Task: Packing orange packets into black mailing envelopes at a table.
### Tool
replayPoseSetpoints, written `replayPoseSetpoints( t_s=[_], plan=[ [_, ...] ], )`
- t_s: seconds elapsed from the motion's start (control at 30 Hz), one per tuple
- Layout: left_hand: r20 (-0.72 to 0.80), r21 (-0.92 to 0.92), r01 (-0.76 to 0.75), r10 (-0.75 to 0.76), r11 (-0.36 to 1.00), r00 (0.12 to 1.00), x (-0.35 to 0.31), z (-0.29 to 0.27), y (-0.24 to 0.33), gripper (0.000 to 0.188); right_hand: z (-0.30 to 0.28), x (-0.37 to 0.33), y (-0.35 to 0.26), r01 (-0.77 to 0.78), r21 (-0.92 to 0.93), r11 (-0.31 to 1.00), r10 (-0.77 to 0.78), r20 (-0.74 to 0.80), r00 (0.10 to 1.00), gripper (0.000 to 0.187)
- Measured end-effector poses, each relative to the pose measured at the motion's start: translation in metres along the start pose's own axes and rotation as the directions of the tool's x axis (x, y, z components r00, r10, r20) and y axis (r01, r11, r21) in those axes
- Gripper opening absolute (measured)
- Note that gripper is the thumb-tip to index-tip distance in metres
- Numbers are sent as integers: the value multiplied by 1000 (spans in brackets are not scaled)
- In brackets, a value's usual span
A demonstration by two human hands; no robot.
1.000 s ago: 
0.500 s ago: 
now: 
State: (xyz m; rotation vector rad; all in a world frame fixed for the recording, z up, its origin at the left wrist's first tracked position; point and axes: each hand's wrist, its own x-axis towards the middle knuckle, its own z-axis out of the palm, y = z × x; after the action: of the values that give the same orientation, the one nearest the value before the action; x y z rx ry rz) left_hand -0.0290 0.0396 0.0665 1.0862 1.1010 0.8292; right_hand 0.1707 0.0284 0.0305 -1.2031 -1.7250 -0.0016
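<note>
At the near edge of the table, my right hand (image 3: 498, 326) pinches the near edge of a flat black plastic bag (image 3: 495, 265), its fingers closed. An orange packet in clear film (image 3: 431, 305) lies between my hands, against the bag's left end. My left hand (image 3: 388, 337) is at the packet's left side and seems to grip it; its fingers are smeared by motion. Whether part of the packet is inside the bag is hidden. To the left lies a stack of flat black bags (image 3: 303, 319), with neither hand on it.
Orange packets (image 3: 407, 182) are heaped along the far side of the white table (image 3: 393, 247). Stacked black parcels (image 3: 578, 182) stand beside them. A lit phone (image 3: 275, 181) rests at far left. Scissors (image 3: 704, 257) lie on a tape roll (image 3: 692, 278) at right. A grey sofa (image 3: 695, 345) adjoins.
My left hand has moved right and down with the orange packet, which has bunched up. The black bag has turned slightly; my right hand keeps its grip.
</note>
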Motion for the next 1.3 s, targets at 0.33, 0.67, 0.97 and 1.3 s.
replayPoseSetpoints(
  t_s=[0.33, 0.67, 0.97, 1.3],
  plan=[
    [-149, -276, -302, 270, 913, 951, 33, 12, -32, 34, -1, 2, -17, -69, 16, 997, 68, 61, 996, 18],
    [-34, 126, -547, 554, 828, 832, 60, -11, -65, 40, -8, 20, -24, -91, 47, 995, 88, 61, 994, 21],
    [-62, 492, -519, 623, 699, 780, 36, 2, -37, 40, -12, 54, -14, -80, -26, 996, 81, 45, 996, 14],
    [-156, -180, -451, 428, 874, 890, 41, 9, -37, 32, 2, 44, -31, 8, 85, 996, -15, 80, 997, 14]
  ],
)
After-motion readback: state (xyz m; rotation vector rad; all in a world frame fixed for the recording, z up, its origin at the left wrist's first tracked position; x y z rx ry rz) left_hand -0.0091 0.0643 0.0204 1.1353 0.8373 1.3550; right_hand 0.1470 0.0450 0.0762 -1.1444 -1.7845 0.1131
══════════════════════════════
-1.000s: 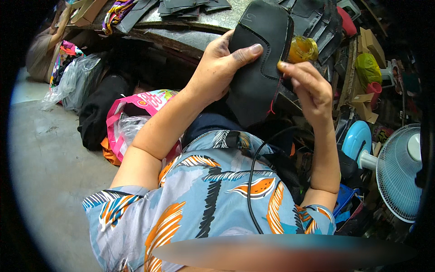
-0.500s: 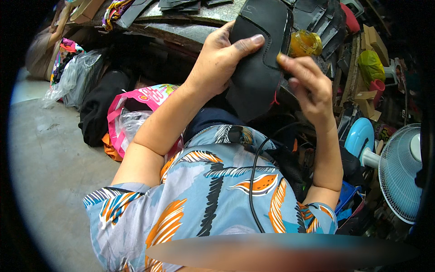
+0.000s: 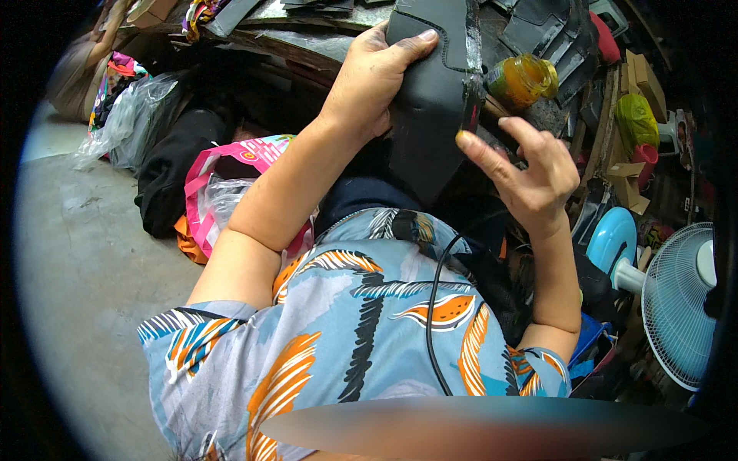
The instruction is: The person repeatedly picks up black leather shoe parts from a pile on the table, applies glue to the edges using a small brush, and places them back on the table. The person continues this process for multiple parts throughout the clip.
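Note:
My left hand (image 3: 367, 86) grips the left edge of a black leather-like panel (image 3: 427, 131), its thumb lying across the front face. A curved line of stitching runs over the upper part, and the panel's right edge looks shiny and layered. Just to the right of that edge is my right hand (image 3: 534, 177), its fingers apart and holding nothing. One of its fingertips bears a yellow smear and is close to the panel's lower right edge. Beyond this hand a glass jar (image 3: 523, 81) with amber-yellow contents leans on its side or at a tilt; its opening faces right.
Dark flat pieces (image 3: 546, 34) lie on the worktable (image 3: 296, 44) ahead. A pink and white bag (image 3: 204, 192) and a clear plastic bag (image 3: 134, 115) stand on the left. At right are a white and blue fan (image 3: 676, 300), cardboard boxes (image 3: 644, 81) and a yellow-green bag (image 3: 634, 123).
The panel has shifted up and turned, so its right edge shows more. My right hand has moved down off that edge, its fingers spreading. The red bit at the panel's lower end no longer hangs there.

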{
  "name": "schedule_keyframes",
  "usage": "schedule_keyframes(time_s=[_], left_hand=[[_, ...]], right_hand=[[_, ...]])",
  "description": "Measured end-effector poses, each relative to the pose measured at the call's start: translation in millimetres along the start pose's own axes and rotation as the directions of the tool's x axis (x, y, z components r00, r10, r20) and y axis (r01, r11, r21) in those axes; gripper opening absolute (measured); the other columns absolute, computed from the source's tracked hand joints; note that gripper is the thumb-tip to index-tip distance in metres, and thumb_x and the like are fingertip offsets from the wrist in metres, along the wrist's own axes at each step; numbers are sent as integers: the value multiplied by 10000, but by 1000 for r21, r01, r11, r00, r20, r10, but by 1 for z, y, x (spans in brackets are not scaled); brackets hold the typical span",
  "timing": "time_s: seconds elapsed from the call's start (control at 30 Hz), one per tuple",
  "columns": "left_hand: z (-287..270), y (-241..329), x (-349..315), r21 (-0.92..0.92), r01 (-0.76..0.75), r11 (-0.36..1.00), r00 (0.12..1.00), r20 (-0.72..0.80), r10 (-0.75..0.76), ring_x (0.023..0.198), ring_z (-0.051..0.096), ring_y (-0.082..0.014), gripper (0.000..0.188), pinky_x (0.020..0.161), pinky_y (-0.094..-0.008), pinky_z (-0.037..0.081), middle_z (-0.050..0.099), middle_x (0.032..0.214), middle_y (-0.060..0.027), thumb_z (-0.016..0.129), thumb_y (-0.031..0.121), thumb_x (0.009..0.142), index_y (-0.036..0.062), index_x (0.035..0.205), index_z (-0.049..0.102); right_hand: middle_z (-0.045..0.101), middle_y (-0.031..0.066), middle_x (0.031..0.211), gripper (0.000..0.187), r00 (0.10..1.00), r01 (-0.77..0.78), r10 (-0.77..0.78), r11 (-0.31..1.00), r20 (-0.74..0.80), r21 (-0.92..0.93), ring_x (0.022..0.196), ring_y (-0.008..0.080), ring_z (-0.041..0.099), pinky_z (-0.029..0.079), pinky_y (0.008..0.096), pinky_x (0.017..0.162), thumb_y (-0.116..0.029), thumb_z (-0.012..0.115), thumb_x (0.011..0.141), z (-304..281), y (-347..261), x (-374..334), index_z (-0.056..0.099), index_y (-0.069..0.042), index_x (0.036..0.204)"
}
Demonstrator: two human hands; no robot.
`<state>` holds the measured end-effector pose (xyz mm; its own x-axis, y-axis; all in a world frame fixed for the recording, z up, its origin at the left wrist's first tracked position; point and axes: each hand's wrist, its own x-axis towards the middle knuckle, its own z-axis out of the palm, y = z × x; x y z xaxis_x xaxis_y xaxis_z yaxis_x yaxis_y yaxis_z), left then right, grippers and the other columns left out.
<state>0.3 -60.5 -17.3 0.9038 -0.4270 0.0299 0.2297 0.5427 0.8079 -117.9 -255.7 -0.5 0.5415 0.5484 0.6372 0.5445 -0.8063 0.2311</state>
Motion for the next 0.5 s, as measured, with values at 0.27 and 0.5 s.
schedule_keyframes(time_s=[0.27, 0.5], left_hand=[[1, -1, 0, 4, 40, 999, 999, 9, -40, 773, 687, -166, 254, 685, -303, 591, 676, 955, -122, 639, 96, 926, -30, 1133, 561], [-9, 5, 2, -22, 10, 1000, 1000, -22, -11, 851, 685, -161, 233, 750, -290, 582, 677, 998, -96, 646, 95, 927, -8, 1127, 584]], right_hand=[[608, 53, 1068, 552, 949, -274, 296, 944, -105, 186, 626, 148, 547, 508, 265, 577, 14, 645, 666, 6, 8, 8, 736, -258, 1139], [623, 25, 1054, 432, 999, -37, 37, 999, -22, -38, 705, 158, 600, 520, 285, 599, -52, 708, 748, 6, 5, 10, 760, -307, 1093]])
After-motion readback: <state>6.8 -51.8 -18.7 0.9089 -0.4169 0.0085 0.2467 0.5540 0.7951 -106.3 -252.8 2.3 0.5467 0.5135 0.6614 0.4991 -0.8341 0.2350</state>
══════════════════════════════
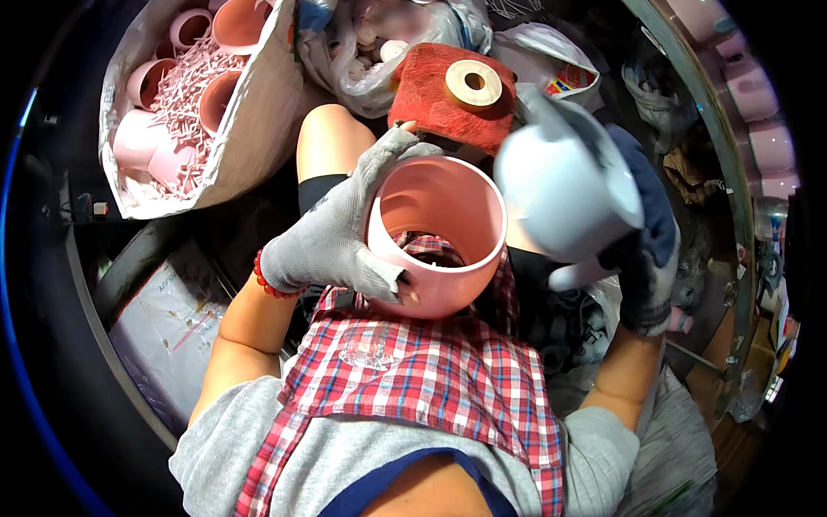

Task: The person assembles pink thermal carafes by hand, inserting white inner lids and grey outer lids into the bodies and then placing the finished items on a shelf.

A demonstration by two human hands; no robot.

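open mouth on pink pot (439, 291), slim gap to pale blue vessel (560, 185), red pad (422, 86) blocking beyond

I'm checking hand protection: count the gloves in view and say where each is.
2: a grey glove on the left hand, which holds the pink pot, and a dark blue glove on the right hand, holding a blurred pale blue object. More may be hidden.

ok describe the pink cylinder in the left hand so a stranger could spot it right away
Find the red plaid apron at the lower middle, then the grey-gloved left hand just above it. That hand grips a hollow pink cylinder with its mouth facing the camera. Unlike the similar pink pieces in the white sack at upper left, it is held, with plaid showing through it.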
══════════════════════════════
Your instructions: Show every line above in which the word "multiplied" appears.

Exercise result:
- Numbers are sent as integers: the value multiplied by 1000 (spans in brackets are not scaled)
  "description": "Measured end-effector poses, each relative to the pose measured at the call's start: translation in millimetres along the start pose's own axes and rotation as the directions of the tool's x axis (x, y, z components r00, r10, r20) and y axis (r01, r11, r21) in those axes; gripper opening absolute (measured); the other columns absolute, computed from the source's tracked hand joints; note that gripper is the thumb-tip to index-tip distance in metres, and thumb_x and the like are fingertip offsets from the wrist in metres, along the wrist's own axes at each step; numbers are sent as integers: the value multiplied by 10000, but by 1000 for r21, r01, r11, r00, r20, r10, but by 1 for z, y, x (spans in brackets are not scaled); brackets hold the typical span",

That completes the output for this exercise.